THE PROBLEM:
Produce a verbatim copy of the data below that contains no pictures.

COLLECTED MATERIAL:
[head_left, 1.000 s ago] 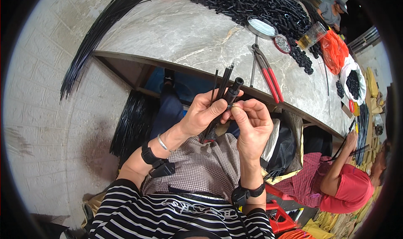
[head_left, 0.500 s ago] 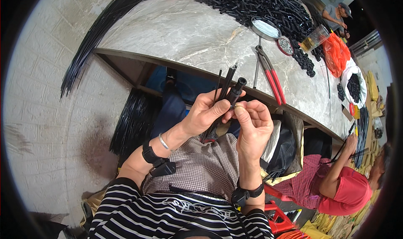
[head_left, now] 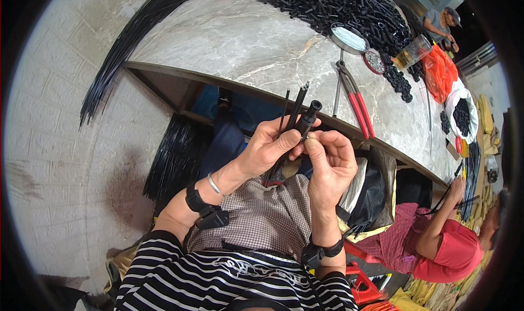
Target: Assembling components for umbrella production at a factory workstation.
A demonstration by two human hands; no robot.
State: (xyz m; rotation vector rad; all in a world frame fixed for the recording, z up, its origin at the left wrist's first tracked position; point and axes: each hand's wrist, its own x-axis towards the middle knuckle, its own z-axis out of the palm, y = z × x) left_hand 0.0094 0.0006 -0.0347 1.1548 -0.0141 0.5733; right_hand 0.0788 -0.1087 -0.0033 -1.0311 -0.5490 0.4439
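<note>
Head view — found the black tube [head_left: 310,116] clasped in the left hand [head_left: 270,148], beside thin black rods [head_left: 297,106], long axis pointing away toward the table [head_left: 229,38] and slightly right. Saw the right hand [head_left: 331,161] just at its near end, thumb and finger pressed together — on what, could not tell. Beyond, noted red-handled pliers [head_left: 361,110] on the table.

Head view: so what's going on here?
The person's left hand has thin black rods and a black tube in its grip. The right hand is pinched closed at the tube's lower end; whatever is between its fingertips is too small to make out. Red-handled pliers lie on the grey table, near heaped black parts.
</note>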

RESPONSE TO THIS TASK:
[head_left, 1.000 s ago] 
[head_left, 0.500 s ago] 
[head_left, now] 
Target: Assembling components for umbrella production at a factory workstation.
A demonstration by two human hands; no robot.
State: (xyz m; rotation vector rad; all in a world frame fixed for the recording, z up, its origin at the left wrist's first tracked position; point and axes: each hand's wrist, its own x-axis towards the middle knuckle, its own z-axis out of the palm, y = z × x) left_hand 0.0094 0.0006 -0.0347 1.1548 -0.0141 0.5733; right_hand 0.0788 -0.1087 -0.0033 -1.0311 -0.5490 0.4439
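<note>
Head view — found the black tube [head_left: 310,116] clasped in the left hand [head_left: 270,148], beside thin black rods [head_left: 297,106], long axis pointing away toward the table [head_left: 229,38] and slightly right. Saw the right hand [head_left: 331,161] just at its near end, thumb and finger pressed together — on what, could not tell. Beyond, noted red-handled pliers [head_left: 361,110] on the table.

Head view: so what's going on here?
The person's left hand has thin black rods and a black tube in its grip. The right hand is pinched closed at the tube's lower end; whatever is between its fingertips is too small to make out. Red-handled pliers lie on the grey table, near heaped black parts.
</note>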

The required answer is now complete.